As I mentioned a few days ago, my blogging tool, WordPress 1.5, doesn’t deal with named entities as it should. Namely, when fed with named entities, it outputs them as is in any context. But if named entities are fine in (X)HTML, they’re not with the various other flavors of RSS/RDF, where these entities cannot be parsed.
So, since I have two blogs running with wordpress that I don’t expect to update to a more recent version anytime soon, I first coded up a plugin that converts HTML named entities into numeric entities.
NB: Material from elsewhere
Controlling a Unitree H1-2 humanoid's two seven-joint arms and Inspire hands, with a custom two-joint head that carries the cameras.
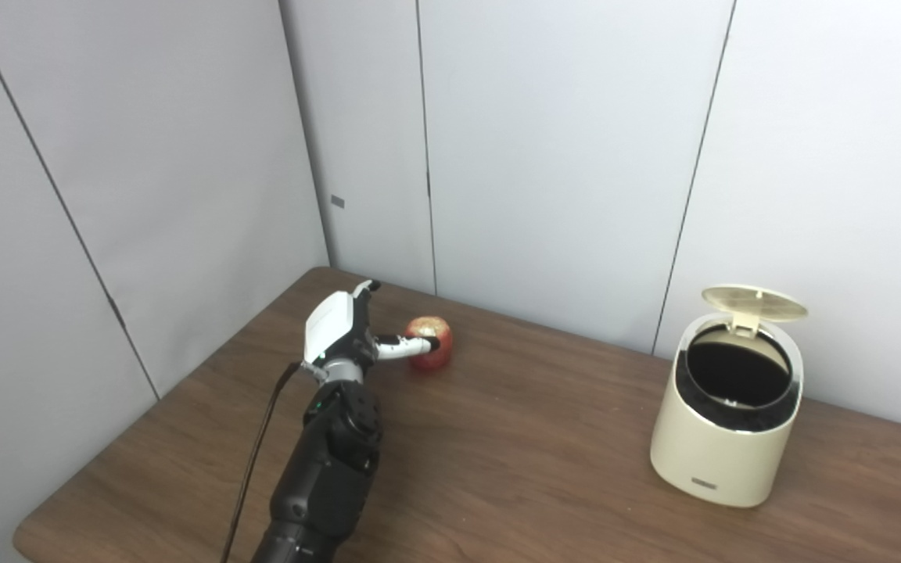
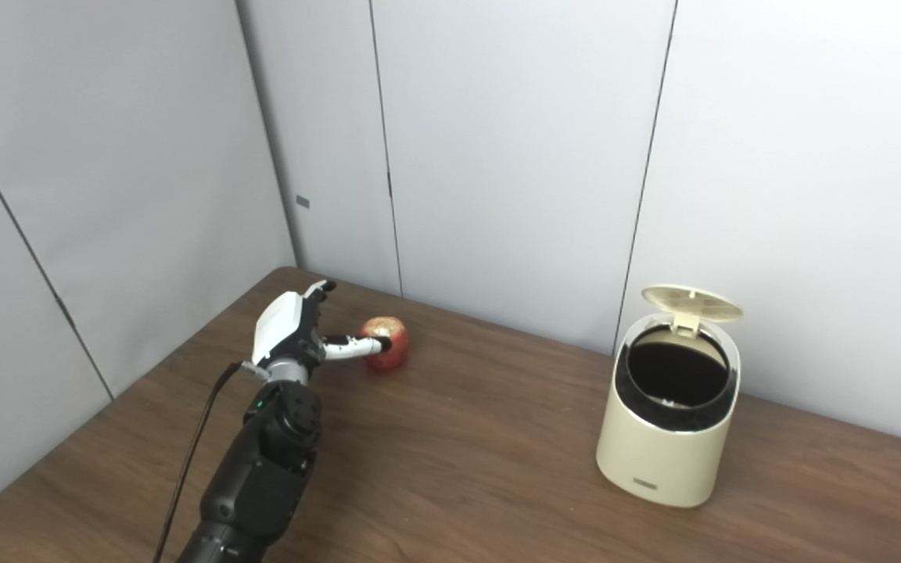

I’ve applied it to this very instance of WordPress, and it seems to work as expected.
And since a plugin that unbreaks something doesn’t feel very right, I also made a proper patch that hopefully will fix the problem in future versions of wordpress, if it is applied to the trunk — I have created a bug report to that effect.
A few notes on the PHP code used to implement this change:
- I was first hoping that a simple function call à la
html_entity_decode($content,ENT_NOQUOTES,get_settings('blog_charset'))would do the right thing; unfortunately, a bug in PHP 4.x makes this fail for UTF-8, which the encoding all my blogs run in (and I expect most wordpress blogs do)
- then I was hoping to re-use the existing HTML entities table available in PHP through
get_html_translation_table(HTML_ENTITIES), but then again, that table doesn’t have all the named entities defined in HTML! A quick count shows that it has 107 known entities, when HTML defines 253 of them; I really can’t tell why this is so, and haven’t found a relevant bug report on this yet (although someone already reported that not all named entities were in the table)
- so, as ultimate solution, I had to build the mapping between named entities and their numeric equivalents for myself; it was easy enough to extract it from the HTML DTD itself using:
less /usr/share/xml/entities/xhtml/*.ent|grep '^<!ENTITY'|sed -e 's/^<\!ENTITY[ \t]*\([A-Za-z0-9]*\)[ \t]*"&#\([0-9]*\);".*$/"\1"=>\2,/'
- the rest of the coding was then completely trivial
The good news about all this is that it also made me discover how easy it is to create plugins for WordPress, so inspiration helping, I’ll be able to create those quite quickly from now on…